Chemical interactions can also be used to map prepatterned substrates with varying functionalities (see Figure 3). Scanning of a surface having varying hydrophobicity with a tip having no functional groups attached would produce an image with no contrast because the surface is morphologically featureless (simple AFM operation). Functionalizing a tip to be hydrophilic would cause the cantilever to bend when the tip scans across hydrophilic portions of the substrate due to strong tip-substrate interactions. This is detected by laser deflection in a position sensitive detector, thereby producing a chemical profile image of the surface. Generally, a brighter area would correspond to a greater amplitude of deflection, so stronger bonding corresponds to lighter areas of a CFM image map. When the cantilever functionalization is switched such that the tip is bent when encountering hydrophobic areas of the substrate instead, the complementary image is observed.

Figure 4: Typical response of frictional force to applied load by the tip. Stronger tip-substrate interactions result in steeper slopes.

Frictional force response to the amount of perpendicular load applied by the tip on to the substrate is shown in Figure 4. Increasing tip-substrate interactions produce a steeper slope, as one would expect. Of experimental importance is the fact that contrast between different functionalities on the surface may be enhanced with an application of greater perpendicular force. Of course, this comes at the cost of potential damage to the substrate.

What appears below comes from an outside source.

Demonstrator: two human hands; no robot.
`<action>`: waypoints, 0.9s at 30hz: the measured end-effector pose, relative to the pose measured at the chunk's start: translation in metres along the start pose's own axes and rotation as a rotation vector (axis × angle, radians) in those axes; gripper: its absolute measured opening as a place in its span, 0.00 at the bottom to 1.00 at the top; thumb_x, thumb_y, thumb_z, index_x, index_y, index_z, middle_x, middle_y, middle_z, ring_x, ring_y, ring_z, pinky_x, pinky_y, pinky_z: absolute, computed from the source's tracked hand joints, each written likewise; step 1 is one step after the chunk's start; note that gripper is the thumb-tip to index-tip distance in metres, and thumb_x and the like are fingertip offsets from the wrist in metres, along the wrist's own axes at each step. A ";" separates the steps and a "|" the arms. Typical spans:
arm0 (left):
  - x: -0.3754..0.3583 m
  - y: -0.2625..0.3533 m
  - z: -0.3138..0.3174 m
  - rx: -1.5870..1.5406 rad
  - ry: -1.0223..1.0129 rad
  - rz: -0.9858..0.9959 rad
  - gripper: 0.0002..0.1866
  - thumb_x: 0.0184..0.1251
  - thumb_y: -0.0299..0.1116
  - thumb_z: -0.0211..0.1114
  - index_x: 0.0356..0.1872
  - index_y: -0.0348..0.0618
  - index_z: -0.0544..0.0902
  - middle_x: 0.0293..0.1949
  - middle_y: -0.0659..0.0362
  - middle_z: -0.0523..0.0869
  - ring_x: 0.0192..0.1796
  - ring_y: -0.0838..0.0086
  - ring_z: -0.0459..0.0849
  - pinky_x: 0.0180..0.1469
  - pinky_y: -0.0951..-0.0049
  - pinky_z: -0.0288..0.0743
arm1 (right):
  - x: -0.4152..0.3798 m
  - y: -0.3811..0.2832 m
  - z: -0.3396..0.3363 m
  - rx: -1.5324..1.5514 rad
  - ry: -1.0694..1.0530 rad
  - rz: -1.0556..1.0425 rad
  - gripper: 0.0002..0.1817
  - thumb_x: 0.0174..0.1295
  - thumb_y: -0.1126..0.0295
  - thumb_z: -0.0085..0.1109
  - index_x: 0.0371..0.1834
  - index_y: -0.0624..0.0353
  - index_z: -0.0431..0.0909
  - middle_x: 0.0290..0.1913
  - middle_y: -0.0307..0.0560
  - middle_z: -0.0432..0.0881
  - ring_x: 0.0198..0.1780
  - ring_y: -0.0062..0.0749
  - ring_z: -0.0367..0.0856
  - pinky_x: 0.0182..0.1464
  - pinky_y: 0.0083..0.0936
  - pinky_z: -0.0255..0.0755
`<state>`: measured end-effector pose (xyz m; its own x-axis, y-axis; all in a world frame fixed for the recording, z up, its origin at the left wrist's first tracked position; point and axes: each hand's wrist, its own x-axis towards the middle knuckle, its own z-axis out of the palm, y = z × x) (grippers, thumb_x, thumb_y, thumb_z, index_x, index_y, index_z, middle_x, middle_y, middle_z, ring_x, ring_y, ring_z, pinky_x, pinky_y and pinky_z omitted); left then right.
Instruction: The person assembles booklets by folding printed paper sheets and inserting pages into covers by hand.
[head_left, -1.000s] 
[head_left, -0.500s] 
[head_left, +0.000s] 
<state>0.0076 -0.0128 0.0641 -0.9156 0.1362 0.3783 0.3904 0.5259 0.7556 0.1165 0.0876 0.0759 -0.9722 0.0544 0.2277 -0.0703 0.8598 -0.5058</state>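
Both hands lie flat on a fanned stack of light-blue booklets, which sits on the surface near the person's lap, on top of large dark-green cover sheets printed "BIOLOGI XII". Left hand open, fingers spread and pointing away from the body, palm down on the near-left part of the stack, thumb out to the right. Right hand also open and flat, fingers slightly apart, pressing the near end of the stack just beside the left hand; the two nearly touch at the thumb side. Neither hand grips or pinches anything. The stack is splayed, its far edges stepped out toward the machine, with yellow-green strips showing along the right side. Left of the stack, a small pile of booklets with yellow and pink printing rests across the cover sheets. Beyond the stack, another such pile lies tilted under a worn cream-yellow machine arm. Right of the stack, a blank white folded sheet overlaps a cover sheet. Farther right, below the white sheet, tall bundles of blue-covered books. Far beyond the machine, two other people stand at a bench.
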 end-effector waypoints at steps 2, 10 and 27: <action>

Ambient: measurements in liquids

Capillary force is a major problem in tensile force measurements since it effectively strengthens the tip-surface interaction. It is usually caused by adsorbed moisture on substrates from ambient environment. To eliminate this additional force, measurements in liquids can be conducted. With X-terminated tip and substrate in liquid L, the addition to F_ad is calculated using Eq 1 with W_XLX = 2γ_LL; that is, the extra force comes from the attraction of liquid molecules to each other. This is ~10 pN for EtOH, which still allows for the observation of even the weakest polar/nonpolar interactions (~20 pN). ^[2] The choice of liquid is dependent on which interactions are of interest. When the solvent is immiscible with functional groups, larger than usual tip-surface bonding exists. Therefore, organic solvents are appropriate for studying van der Waals and hydrogen bonding, while electrolytes are best for probing hydrophobic and electrostatic forces.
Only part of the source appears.